What you are asked to do: The output should be every line below that includes the word "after".
------ Data for the task ------
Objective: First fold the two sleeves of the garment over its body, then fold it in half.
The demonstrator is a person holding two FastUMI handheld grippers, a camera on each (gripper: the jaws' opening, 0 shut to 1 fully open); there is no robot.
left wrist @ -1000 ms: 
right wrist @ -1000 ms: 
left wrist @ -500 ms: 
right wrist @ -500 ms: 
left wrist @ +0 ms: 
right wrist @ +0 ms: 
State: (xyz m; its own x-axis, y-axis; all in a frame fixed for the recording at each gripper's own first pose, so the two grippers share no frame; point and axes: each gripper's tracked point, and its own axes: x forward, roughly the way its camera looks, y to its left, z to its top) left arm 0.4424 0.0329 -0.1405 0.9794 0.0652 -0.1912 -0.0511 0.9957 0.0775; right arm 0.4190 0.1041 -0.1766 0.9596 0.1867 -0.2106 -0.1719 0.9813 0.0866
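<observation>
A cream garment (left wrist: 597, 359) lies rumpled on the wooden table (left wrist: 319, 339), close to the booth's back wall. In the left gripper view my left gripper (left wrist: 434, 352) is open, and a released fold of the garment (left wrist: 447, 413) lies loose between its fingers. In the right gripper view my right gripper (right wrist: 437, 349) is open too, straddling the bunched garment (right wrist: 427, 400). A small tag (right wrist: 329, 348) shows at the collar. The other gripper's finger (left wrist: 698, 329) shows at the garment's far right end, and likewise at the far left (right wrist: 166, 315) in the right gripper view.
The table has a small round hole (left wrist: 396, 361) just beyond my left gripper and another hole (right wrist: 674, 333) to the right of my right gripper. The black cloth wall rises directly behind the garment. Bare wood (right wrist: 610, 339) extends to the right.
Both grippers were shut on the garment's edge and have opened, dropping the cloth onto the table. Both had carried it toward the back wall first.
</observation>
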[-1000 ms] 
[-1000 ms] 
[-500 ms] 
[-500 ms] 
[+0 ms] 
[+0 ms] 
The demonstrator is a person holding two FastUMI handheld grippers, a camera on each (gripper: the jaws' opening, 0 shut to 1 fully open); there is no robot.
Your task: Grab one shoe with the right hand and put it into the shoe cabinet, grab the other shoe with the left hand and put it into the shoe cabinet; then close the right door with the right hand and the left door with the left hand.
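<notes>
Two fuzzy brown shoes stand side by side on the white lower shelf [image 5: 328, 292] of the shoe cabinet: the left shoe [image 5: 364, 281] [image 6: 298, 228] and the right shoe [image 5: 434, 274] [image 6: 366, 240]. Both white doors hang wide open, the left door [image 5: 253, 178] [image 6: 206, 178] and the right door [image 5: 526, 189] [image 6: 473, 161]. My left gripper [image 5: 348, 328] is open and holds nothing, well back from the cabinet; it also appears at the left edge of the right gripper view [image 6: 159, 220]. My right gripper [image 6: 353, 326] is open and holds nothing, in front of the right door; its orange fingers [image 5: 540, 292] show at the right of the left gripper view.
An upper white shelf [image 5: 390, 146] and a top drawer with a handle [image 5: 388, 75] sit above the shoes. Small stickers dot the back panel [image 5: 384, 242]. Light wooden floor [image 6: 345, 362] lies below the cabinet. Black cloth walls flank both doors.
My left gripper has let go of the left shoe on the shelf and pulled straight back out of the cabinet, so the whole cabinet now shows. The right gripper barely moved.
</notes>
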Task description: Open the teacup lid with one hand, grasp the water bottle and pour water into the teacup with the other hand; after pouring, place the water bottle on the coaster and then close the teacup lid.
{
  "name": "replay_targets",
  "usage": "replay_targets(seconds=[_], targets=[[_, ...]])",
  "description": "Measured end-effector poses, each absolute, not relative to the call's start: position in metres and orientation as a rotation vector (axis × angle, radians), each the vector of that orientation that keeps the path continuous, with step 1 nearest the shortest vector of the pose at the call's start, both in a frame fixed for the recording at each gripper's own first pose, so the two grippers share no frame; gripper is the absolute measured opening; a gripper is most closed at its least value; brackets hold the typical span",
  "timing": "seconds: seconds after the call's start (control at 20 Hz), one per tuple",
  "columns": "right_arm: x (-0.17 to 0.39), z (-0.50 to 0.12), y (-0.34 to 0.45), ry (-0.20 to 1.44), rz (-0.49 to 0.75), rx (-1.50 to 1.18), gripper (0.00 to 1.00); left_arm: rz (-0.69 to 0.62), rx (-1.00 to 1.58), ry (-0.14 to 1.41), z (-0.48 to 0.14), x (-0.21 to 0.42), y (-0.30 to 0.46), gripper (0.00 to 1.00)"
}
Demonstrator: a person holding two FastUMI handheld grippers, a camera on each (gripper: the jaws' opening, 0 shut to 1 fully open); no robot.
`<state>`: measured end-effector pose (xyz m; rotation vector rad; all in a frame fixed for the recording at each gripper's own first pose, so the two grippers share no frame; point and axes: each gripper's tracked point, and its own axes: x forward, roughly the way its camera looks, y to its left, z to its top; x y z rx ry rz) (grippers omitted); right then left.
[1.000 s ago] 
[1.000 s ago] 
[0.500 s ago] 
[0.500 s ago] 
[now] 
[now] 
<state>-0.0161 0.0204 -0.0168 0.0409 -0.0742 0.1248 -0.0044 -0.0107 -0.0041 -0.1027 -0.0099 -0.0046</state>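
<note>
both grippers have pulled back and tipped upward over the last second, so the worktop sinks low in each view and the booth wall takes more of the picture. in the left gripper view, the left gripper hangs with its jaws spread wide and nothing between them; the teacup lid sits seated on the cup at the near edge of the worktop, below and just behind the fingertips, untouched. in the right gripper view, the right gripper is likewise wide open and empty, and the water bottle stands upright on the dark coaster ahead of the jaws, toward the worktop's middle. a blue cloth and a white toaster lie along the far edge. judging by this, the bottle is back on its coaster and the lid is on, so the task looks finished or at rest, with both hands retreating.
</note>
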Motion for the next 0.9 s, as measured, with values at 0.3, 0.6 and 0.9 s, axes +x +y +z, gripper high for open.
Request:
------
Answer section:
Task description: Open the teacup lid with one hand, grasp the water bottle and pour water into the teacup with the other hand; after pouring, place the water bottle on the coaster and then close the teacup lid.
  "timing": "seconds: seconds after the call's start (control at 20 Hz), one per tuple",

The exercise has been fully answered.